Recently in the PC space, there has been lots of heated debate surrounding the Epic Games Store front and what moves the company has made to compete with the juggernaut known as Steam.
One of the key incentives made by Epic was by offering developers an 88 per cent revenue-share model, heavily outranging Steam’s 70 per cent.
After years of Steam dominating the market, the new kids in town have now arrived to shake things up. With this in mind, we thought we’d draw our attention to how the App Store and Google Play handle this topic.
Since launching, both have kept to the 70/30 shared-revenue split on in-app purchases (though have made some concessions on subscriptions) and have become highly profitable businesses. But as small developers in particular struggle to adapt to free-to-play and high marketing costs, should Apple and Google adapt their model?
With any of these hard-hitting questions, we like to open it up to our panel of Indie Mavens to get their input, so we asked:
Do you think the 70/30 model still works and is fair for what platform holders provide?
How do the economics of the revenue share, when combined with marketing and other costs, affect your business?
While it would be nice to have more than 70 per cent share of revenue from the App Store (actually it works out at 60 per cent for UK/EU developers once VAT gets taken off for you), I’d rather have the secure shop, hosting and delivery system than get an extra 15 per cent and lose that.
I’d rather have the secure shop, hosting and delivery system than get an extra 15 per cent and lose that.Aaron Fothergill
So yes, definitely, more revenue share is always good, but not at the expense of customers not knowing if downloading a game will trash their new phone or us having to pay for the bandwidth for each download.
I’m old enough to remember when getting 10 per cent was regarded as a reasonable cut from a publisher and that was after they’d given away a large cut to their distributor.
Okay, you might have got an advance, but you’d also be likely to be giving away the rights to your game too. I know at least one publisher back then who maxed out at a five per cent royalty cut to their developers.
I also remember selling games direct from our own website and needing to come up with ways to process payments that worked internationally and didn’t cost us a fortune in fees.
We actually ended up using a tip-jar site for our early Strange Flavour titles before we officially started the company and partnered up with Freeverse as a publisher.
Ultimately though, the issue for paid apps is getting visibility and actual sales. 90 per cent of nothing is still nothing.
I’d like the platform holders to think more about how to get more visibility for paid apps to the gamers that want to play them. Increased revenue share wouldn’t really help marketing as it would still be a tiny amount compared to what the big free-to-play titles are spending.
Maybe the platform holders could be using a better split as an incentive to keep developers’ games updated. 70/30 is the norm, but if you’re regularly updating your game and keeping a decent review score, as well as responding to reviewers with issues, you increase to 85/15 or better.
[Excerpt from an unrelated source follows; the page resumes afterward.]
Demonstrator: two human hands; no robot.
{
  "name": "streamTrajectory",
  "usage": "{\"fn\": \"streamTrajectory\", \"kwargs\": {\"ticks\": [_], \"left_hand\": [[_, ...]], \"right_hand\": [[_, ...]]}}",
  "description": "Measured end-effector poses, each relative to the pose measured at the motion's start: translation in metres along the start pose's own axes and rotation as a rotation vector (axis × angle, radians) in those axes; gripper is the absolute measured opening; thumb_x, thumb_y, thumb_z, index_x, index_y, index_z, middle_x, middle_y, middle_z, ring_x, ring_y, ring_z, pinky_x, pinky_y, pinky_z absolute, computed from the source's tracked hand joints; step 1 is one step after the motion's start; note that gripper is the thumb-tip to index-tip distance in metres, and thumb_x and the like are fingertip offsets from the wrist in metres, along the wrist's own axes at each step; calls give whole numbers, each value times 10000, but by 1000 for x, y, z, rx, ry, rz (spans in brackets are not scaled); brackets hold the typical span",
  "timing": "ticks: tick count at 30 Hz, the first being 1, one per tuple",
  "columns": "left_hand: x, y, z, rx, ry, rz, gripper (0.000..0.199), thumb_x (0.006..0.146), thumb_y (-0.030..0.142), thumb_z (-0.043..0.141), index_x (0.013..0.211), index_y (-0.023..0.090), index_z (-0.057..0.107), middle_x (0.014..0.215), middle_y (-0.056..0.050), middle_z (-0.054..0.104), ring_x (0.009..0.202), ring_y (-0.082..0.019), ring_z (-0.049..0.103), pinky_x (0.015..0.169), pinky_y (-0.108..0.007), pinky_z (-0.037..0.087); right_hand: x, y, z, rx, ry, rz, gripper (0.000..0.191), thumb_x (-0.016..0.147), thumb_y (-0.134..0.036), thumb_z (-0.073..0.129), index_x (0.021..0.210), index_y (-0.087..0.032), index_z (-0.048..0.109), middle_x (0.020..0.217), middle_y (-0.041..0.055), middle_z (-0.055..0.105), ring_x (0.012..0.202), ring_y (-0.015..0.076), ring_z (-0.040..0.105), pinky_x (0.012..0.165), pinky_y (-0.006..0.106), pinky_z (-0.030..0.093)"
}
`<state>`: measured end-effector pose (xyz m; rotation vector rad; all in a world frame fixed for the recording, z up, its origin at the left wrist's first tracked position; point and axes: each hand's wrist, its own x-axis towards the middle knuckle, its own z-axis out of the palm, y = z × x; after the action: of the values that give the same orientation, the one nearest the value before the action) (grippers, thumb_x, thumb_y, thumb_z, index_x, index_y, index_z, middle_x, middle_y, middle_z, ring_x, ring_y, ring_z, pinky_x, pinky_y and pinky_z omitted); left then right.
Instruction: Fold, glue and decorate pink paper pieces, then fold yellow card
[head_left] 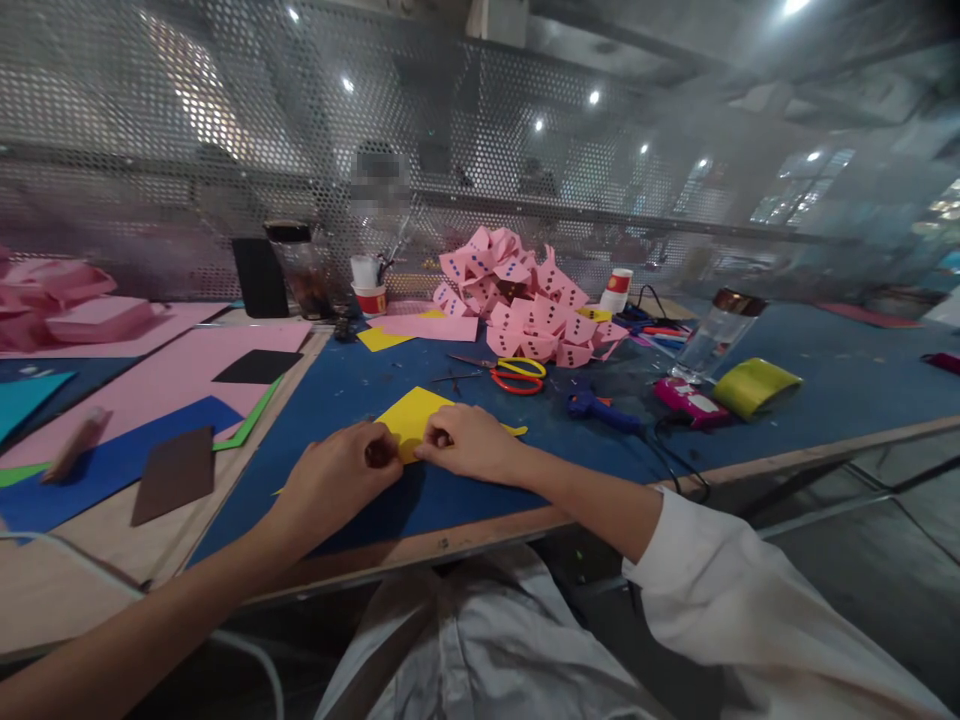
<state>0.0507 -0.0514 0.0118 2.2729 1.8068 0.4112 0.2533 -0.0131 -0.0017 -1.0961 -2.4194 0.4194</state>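
A yellow paper sheet (pixel 412 412) lies on the blue mat (pixel 465 505) near the table's front edge. My left hand (pixel 341 470) pinches its left side, fingers curled and closed. At the sheet's right side, my right hand (pixel 472 443) has thumb and forefinger pressed together on the paper. A narrow yellow piece (pixel 516 431) sticks out beyond my right hand. Just behind are scissors (pixel 519 376) with one red and one yellow handle. To the right lies a blue glue gun (pixel 604 410).
Folded pink paper pieces (pixel 517 290) are heaped at the back. A glass bottle (pixel 716 335), a magenta object (pixel 690 402) and a yellow-green roll (pixel 757 388) stand at the right. Coloured sheets (pixel 172 475) lie at the left. A perforated metal screen (pixel 450 120) rises behind.
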Motion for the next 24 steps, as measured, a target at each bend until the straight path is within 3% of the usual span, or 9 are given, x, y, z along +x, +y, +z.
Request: {"fn": "streamTrajectory", "kwargs": {"ticks": [24], "left_hand": [[-4, -17, 4, 15, 28, -7, 112, 782, 333, 530, 755, 224, 539, 772, -30, 665, 723, -227, 607, 615, -306, 341]], "right_hand": [[0, 1, 0, 17, -3, 4, 217, 867, -383, 696, 806, -177, 666, 800, -12, 660, 720, 113, 550, 629, 249, 307]]}}
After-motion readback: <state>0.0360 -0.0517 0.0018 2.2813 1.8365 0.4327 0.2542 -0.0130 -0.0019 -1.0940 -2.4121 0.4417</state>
As a primarily PC developer, I often hear other developers complaining that Steam doesn't earn their 30 per cent. However, I see Valve doing much more actively to help small companies find customers (and vice versa) than I see on any mobile platform.
Human curation is simply never going to help the mass majority of developers, and without visibility you don't have any customers.Tanya X. Short
I'm hopeful that Apple Arcade might help more indies with smaller narrative experiences find an audience.
Even so, as more games join the platform unless Apple invests in an advanced, Netflix- or Steam-style surfacing algorithm it will still be human curation that makes or breaks your visibility there, too. Human curation is simply never going to help the mass majority of developers, and without visibility you don't have any customers.
All major game platforms should consider lowering or even removing their cut until a game has earned a certain amount (say, $5,000 - a lot to an individual, but peanuts to these megacorps), or been shown to a certain number of people (say, two million impressions) in order to earn their own keep and help encourage a healthier ecosystem of indies surviving to make their second game.
The more experienced developers out there making games, rather than closing shop after their first attempt, the better the art form will become.
Stein Ove Helset is the founder of indie studio AntiSocialGames
You get a lot of value for 30 per cent but when you're just starting out and you make a few dollars, it doesn't feel good when Apple or Google takes some of your money away.
I guess the fact that both Apple and Google earn a lot of money from this means the revenue share might not be changed. It's over 10 years since the markets opened and a lot has happened since then.
I don't want to be without the App Store or Google Play, so I'm not really complaining. Revenue-wise: we haven't made enough and we have so low expenses that it doesn't affect us much.
I'd take better exposure over more revenue, whenever and however that's possible. We've had our games featured a few times on Apple and they've done 100 times more units than on Google - on which we've never been featured.
And I'll second Aaron's idea surrounding how the platform holders could use a better split to incentivise developers to keep their games updated. This sounds brilliant.